- **Your task**: For this exercise, retype the lines from the one that holds "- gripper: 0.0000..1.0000" through the one that holds "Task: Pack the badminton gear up" in the records below, both included, exactly and without pictures.

Start of Records for the task

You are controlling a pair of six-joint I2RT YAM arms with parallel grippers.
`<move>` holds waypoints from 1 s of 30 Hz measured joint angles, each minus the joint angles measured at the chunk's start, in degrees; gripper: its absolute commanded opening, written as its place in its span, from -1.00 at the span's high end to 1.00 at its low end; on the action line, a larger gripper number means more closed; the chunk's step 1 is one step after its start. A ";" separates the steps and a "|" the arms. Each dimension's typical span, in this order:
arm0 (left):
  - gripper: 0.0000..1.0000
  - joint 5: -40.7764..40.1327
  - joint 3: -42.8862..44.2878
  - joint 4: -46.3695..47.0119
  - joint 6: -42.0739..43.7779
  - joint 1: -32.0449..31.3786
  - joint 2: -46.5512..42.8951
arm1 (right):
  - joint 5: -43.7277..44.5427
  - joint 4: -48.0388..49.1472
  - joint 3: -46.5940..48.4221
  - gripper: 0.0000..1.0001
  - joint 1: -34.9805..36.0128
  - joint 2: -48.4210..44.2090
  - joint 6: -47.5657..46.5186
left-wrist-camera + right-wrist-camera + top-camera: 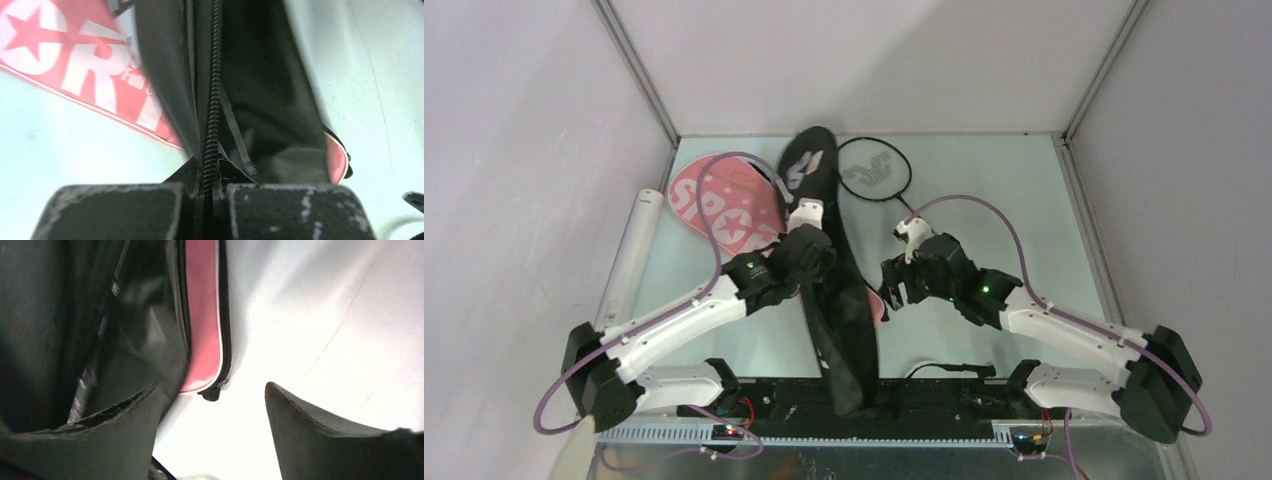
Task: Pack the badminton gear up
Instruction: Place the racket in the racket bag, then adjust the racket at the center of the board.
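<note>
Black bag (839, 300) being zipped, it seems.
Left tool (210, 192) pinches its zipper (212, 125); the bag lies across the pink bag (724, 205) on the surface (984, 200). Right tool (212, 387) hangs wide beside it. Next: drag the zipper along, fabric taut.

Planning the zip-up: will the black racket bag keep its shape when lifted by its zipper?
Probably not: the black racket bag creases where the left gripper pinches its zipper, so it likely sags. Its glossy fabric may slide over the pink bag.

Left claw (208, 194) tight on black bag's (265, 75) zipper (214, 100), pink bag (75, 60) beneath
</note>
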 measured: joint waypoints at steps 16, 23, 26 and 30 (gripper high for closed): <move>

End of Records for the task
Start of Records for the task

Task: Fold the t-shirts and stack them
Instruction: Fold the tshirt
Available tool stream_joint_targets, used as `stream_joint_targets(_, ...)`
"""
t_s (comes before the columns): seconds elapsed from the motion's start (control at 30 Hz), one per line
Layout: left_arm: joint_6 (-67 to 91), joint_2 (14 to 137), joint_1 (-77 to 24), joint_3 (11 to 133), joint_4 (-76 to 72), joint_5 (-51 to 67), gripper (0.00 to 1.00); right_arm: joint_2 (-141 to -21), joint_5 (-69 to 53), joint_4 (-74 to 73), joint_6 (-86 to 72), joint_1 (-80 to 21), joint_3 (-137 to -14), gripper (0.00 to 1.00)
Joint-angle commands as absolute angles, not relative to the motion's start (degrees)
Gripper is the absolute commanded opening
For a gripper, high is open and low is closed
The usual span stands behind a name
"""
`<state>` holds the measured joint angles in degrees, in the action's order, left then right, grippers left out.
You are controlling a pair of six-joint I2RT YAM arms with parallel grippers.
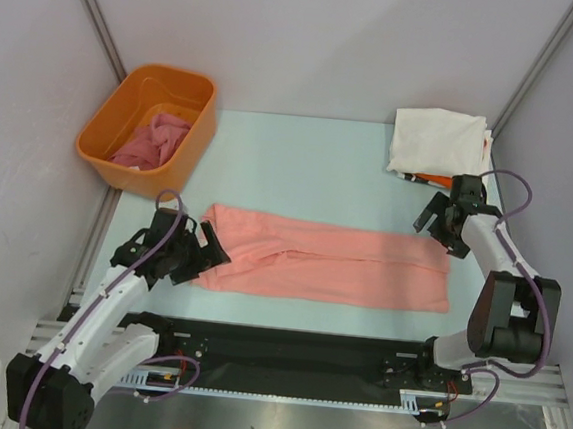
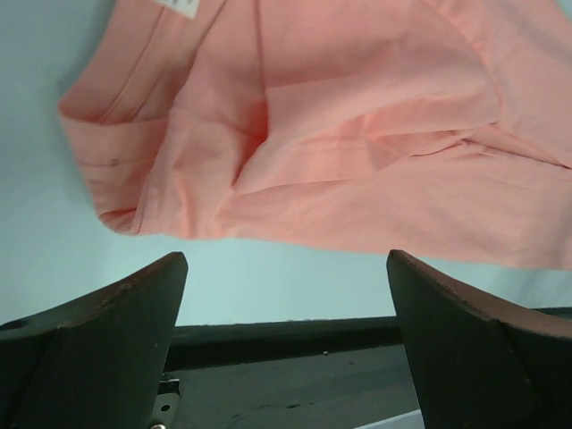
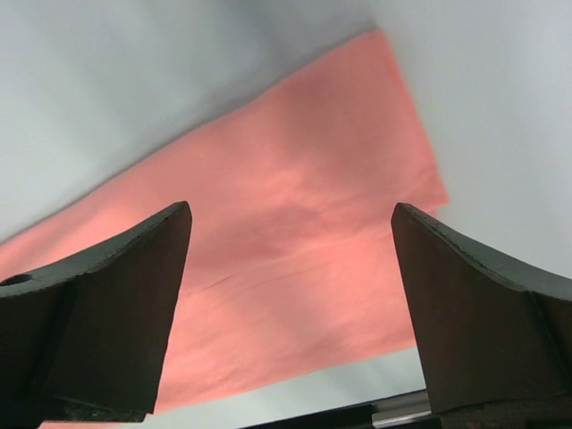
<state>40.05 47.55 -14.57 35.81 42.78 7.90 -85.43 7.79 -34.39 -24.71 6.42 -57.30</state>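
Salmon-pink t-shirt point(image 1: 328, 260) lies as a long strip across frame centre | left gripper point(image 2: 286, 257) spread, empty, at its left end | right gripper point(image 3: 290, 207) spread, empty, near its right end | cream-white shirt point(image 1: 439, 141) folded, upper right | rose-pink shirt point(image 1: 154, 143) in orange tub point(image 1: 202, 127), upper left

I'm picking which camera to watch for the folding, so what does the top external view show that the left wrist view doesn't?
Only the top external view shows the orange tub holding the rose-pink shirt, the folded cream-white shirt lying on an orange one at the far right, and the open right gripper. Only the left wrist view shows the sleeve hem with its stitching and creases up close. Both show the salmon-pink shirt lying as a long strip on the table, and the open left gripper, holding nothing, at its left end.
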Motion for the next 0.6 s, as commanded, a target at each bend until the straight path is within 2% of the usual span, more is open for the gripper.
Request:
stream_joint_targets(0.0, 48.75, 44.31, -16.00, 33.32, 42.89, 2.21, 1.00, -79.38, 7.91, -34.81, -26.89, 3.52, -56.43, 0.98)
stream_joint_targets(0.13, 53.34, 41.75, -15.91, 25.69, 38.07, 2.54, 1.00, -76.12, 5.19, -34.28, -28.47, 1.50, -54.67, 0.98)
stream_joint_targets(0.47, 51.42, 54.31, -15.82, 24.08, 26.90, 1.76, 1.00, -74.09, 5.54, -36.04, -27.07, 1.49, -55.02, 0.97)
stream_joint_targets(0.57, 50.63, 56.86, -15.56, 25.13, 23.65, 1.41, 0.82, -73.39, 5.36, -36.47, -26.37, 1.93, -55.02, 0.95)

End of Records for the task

- **Response**:
  - gripper: 0.0000..1.0000
  - joint 5: -40.7764..40.1327
  - joint 3: -42.8862..44.2878
  - joint 4: -46.3695..47.0119
  - joint 6: -42.0739..43.7779
  - joint 1: -32.0449..31.3786
  - joint 2: -46.5512..42.8951
arm1 (right):
  - joint 5: -43.7277..44.5427
  - joint 4: -48.0388..49.1472
  - joint 3: -46.5940..48.4221
  - gripper: 0.0000..1.0001
  - joint 1: -34.9805..36.0128
  - joint 2: -48.4210..44.2090
  - joint 6: -47.5657..46.5186
left-wrist-camera + right-wrist-camera + top-camera: 
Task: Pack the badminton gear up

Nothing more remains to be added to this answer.